Assignment: In the listing below, the answer starts at the line that has "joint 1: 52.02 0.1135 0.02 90" and stops after the line that has "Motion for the"; please repeat that part exactly and nothing more.

Dataset records Start Marker

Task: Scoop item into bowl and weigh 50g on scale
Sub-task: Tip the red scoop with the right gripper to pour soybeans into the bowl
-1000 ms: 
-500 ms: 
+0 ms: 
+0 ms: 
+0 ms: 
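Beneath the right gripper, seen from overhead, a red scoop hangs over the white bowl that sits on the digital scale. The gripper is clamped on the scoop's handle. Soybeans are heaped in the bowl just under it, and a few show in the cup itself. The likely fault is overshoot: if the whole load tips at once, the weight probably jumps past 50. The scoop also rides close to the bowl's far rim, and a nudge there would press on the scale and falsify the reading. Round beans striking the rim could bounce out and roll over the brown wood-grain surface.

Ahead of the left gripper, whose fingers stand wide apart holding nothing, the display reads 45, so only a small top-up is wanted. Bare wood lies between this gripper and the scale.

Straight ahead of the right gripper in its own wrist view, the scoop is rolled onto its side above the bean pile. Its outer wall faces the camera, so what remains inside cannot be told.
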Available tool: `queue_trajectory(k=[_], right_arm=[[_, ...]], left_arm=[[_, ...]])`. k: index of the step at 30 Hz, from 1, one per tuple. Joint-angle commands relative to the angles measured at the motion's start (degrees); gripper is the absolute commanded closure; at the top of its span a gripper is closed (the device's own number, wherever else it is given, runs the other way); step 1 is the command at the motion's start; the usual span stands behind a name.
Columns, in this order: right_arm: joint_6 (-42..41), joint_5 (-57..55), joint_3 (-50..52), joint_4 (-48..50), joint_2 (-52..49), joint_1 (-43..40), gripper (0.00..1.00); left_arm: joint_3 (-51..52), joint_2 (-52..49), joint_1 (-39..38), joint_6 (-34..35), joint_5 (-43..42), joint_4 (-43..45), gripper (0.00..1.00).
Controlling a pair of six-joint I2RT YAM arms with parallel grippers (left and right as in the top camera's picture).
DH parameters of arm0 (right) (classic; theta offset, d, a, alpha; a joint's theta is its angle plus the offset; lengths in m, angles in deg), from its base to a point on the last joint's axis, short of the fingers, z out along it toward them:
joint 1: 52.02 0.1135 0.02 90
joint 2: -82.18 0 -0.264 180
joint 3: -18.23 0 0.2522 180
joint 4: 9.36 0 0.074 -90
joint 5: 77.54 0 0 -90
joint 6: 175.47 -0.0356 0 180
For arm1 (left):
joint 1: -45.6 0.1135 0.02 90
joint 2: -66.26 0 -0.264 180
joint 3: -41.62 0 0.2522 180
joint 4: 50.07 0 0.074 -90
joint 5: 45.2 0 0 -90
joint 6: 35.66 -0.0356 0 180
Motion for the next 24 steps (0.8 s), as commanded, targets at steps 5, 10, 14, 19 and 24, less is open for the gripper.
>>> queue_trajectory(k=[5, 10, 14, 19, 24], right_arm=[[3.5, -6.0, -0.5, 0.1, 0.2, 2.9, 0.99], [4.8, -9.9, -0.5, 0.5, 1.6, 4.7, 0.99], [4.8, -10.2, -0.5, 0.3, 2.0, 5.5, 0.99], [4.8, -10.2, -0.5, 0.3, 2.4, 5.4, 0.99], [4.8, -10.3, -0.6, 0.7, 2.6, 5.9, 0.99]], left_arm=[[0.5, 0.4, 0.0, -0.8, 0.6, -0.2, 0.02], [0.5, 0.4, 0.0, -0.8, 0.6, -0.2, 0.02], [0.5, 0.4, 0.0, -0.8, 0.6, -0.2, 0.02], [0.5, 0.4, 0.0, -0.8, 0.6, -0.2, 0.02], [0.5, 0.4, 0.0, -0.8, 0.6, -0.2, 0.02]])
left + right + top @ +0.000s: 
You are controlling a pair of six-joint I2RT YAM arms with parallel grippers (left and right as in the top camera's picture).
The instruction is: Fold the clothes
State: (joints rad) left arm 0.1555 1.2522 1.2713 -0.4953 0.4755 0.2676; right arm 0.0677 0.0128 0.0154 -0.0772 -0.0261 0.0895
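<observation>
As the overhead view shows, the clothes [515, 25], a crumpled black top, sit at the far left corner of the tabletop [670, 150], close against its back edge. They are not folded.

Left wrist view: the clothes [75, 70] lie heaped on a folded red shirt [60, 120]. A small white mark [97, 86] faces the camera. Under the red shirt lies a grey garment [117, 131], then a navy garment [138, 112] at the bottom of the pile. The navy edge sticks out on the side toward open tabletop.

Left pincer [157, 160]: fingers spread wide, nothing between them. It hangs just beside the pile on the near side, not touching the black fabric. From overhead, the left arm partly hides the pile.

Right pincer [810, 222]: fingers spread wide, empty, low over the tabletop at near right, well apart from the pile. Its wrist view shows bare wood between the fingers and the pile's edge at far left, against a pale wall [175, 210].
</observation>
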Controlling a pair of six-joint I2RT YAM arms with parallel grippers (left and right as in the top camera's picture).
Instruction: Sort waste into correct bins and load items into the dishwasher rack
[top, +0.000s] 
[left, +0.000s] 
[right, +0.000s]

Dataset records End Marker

Answer to this task:
joint 1: 52.02 0.1135 0.02 90
joint 2: -82.18 0 -0.264 180
joint 3: -18.23 0 0.2522 180
joint 4: 9.36 0 0.074 -90
joint 5: 77.54 0 0 -90
joint 6: 175.47 -0.0356 0 180
For arm1 (left):
joint 1: -45.6 0.1135 0.02 90
joint 2: -66.26 0 -0.264 180
joint 3: -41.62 0 0.2522 180
joint 4: 50.07 0 0.074 -90
joint 5: 45.2 0 0 -90
joint 6: 35.66 -0.0356 0 180
Motion for the next 24 steps (0.8 s), as commanded, targets at steps 5, 10, 14, 19 and 24, less is open for the gripper.

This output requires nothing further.